The leakage inductance is a measure of how many magnetic flux lines are not coupled due to the imperfect coupling existing between two windings. It appears as an inductance in series with the magnetizing inductance, and it is proportional to the total inductance and inversely to the square of the coupling factor between the coupled windings, which depends uniquely on geometric factors (e.g., the level of interleaving or the isolation between the windings). 

As generally it is difficult to calculate the coupling between two given windings, the classical methods for calculating the leakage inductance rely on calculating the energy stored in the virtual series inductance and equating it to the energy stored due to the present H field in the interstices between the wires. 

In order to obtain this energy, the H field is calculated horizontally along the concentric layers [1, 2], and vertically between different windows (in the case of top-down designs) of a winding window [2]. This H field distribution generates a storage of energy that depends on the relative permeability of the interstitial material, which usually is air or insulation. 

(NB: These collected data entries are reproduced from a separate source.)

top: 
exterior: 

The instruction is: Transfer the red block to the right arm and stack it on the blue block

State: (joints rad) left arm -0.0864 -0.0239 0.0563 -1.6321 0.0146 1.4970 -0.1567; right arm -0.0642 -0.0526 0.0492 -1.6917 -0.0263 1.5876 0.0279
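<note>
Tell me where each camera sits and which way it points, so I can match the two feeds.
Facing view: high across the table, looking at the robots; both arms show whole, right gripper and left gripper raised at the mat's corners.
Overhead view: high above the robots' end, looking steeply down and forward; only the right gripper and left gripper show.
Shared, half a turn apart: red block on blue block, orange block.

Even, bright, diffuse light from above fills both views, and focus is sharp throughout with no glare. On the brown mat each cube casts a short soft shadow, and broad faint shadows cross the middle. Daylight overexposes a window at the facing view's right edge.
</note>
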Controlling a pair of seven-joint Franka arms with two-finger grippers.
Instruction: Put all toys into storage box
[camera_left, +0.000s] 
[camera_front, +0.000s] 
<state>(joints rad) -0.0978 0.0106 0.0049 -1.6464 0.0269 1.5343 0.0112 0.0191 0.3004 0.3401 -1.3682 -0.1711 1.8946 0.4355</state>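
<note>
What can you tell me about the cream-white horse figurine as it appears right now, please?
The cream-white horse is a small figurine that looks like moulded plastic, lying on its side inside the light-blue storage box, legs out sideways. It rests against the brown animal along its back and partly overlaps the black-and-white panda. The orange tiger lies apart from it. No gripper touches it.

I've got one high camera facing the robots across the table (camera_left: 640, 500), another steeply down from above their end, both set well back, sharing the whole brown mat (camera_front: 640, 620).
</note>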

A special case is considered regarding the Litz wires, which in reality is comprised of tens, hundreds or thousands of individual strands, isolated between them, so there is a large quantity of energy stored in this insulation. Additionally, not all strands have the same coupling factor from a given source. These two effects must be taken into account in order to properly obtain the leakage inductance for a Litz wire. 

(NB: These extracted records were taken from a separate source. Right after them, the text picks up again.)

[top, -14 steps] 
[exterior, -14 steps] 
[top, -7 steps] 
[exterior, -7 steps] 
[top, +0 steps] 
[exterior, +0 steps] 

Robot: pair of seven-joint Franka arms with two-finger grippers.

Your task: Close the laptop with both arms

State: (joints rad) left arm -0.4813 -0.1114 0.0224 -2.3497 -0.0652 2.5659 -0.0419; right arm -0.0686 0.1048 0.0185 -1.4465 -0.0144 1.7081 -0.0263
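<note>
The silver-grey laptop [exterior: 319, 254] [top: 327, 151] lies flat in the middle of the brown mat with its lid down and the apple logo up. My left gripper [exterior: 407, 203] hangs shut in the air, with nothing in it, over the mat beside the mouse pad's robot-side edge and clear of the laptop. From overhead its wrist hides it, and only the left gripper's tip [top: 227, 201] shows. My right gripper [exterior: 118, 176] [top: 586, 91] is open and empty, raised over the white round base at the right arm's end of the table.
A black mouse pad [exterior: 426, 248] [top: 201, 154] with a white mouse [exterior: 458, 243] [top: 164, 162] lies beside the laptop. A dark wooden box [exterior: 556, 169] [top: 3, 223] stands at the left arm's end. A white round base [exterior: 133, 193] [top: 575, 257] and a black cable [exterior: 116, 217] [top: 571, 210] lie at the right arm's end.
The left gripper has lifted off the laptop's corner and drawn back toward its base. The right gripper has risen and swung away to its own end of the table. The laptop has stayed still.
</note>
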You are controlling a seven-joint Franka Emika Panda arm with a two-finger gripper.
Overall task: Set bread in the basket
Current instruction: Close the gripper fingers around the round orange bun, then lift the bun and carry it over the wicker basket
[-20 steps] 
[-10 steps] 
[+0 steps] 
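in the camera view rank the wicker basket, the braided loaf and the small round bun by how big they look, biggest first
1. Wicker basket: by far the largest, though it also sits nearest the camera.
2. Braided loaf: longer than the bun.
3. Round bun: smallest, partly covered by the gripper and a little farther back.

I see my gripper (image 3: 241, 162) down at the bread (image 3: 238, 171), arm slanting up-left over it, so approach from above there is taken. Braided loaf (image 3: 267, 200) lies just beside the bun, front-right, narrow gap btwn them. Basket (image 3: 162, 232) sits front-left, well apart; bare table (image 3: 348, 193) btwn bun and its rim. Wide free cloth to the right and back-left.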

A proprietary model for leakage inductance has been derived from the aforementioned principles. This implementation alone can provide leakage inductance values that are on par with those calculated with 3D Finite Elements Analysis, in a thousandth of the time. 

To be able to improve these results, an AI-based data architecture was developed. From the introduced model we sampled values varying all the affecting geometrical parameters (number of turns, number of parallels, core shapes, wires, etc.) and created a dataset of analytical values. This dataset is them mixed together with another dataset of measurements taken in our Laboratory in Madrid (Spain), sampling the same input parameters and obtaining its measured leakage inductance. 

The mixed dataset is given different weights, depending on the provenance (measured data is much more important than calculated data) and a Machine Learning model is trained, which is able to incorporate the principles and tendencies of the analytical data and correct the model’s shortcoming with real measured data.  

This full data architecture is completely parameter-agnostic (it can be used for calculating other parameters, like the core or winding losses) and it will be presented in "Improved Prediction of a Transformer Design using Machine Learning alongside Analytical Methods" in EPE'22. 

Additionally, the leakage inductance measurements are done following a new holistic method that will also be presented in Epe’22, as "Transformer inductances: rationale and experimental determination"

[1] Z. Ouyang, J. Zhang and W. G. Hurley, "Calculation of Leakage Inductance for High-Frequency Transformers," in IEEE Transactions on Power Electronics, vol. 30, no. 10, pp. 5769-5775, Oct. 2015, doi: 10.1109/TPEL.2014.2382175. 

[2] M. S. Sanjari Nia, P. Shamsi and M. Ferdowsi, "Investigation of Various Transformer Topologies for HF Isolation Applications," in IEEE Transactions on Plasma Science, vol. 48, no. 2, pp. 512-521, Feb. 2020, doi: 10.1109/TPS.2020.2967412.